→ **The task**
Check each line of the listing for the string "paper", then state how many lines have it. Only the number is wanted.

→ **Data section**
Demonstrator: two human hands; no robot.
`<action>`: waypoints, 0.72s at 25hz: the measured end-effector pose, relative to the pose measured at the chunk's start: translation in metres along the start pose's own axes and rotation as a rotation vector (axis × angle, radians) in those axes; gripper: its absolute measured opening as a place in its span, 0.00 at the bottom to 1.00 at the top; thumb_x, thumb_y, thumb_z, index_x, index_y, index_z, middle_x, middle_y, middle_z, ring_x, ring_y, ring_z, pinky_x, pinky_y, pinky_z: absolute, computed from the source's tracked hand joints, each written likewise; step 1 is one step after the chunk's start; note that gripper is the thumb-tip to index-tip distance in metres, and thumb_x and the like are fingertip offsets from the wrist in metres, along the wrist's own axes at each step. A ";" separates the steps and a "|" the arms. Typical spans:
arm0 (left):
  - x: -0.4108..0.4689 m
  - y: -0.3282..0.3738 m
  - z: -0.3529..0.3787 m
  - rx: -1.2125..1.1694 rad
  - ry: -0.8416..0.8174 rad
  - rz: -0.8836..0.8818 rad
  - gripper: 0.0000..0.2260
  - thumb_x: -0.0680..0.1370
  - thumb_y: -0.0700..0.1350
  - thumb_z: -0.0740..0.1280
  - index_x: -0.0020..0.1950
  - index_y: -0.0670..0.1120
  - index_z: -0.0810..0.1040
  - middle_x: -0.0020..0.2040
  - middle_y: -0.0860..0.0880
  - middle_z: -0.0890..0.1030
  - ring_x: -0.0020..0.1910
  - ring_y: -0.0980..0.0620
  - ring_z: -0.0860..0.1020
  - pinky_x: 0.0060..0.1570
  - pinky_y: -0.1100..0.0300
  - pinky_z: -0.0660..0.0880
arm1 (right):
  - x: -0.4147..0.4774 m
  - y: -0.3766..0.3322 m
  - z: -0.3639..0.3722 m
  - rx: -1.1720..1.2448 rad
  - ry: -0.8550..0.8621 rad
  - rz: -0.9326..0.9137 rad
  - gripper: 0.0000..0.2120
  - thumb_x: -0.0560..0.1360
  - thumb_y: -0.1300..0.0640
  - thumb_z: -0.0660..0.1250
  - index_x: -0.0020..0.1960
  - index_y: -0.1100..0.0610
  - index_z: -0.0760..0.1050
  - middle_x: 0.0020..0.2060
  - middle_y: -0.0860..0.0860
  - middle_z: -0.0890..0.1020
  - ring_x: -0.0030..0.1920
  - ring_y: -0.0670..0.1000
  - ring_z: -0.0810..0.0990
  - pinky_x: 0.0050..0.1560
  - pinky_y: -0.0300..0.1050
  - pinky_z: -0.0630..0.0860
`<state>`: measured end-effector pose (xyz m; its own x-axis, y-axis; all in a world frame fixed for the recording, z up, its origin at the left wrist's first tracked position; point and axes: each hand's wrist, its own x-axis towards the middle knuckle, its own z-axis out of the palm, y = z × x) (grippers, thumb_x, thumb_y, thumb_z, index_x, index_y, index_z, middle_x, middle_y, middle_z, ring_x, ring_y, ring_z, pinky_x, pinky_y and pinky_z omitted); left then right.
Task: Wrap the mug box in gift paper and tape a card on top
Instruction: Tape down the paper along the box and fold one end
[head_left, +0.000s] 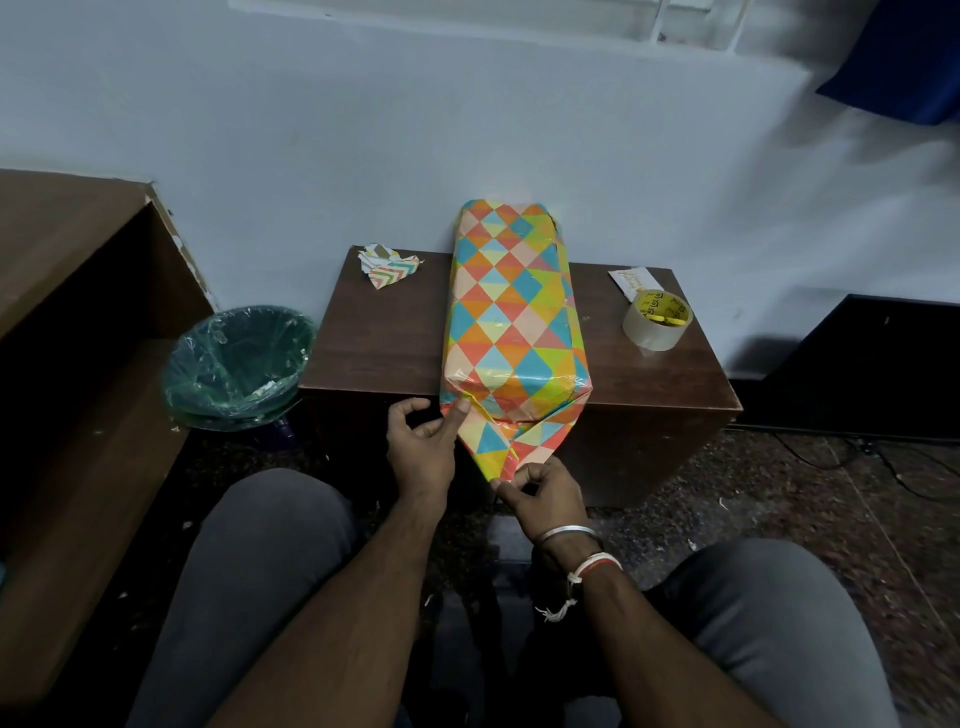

→ **Response**
2